• _Task item_
All entries must be returned precisely as they appear.

Excerpts from a dataset:
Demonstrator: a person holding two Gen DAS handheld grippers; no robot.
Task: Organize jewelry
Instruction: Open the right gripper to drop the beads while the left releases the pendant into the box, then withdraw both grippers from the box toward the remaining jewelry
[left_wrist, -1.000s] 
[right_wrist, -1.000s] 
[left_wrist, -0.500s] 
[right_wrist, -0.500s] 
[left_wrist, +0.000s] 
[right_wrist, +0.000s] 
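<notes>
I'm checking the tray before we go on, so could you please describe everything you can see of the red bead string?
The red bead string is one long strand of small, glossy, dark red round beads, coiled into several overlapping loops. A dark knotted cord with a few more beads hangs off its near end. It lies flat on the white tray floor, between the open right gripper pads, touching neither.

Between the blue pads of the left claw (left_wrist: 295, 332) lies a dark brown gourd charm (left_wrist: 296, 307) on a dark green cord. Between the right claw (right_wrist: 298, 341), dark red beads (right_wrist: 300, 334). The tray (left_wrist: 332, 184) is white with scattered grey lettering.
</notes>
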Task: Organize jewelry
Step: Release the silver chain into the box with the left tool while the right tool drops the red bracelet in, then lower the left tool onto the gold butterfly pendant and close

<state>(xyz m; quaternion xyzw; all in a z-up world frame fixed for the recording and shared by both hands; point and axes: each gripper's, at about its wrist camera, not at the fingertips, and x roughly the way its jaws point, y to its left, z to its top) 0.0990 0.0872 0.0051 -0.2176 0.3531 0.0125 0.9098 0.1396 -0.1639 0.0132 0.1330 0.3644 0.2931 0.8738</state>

• _Solved problem_
Demonstrator: a person holding two Gen DAS handheld grippers; no robot.
Task: Organize jewelry
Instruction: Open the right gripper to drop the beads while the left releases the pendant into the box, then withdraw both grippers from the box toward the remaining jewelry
[left_wrist, -1.000s] 
[right_wrist, -1.000s] 
[left_wrist, -0.500s] 
[right_wrist, -0.500s] 
[left_wrist, +0.000s] 
[right_wrist, +0.000s] 
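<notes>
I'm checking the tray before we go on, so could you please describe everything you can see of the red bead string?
The red bead string is one long strand of small, glossy, dark red round beads, coiled into several overlapping loops. A dark knotted cord with a few more beads hangs off its near end. It lies flat on the white tray floor, between the open right gripper pads, touching neither.

Between the blue pads of the left claw (left_wrist: 295, 332) lies a dark brown gourd charm (left_wrist: 296, 307) on a dark green cord. Between the right claw (right_wrist: 298, 341), dark red beads (right_wrist: 300, 334). The tray (left_wrist: 332, 184) is white with scattered grey lettering.
</notes>
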Task: Organize jewelry
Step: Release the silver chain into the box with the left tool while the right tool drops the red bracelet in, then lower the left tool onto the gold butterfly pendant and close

<state>(xyz m; quaternion xyzw; all in a z-up world frame fixed for the recording and shared by both hands; point and axes: each gripper's, at about its wrist camera, not at the fingertips, and x roughly the way its jaws point, y to its left, z to its top) 0.0990 0.0872 0.0051 -0.2176 0.3531 0.0125 0.9098 0.1396 -0.1639 0.0132 0.1330 0.3644 0.2931 0.8738</state>

Nothing more remains for this exercise.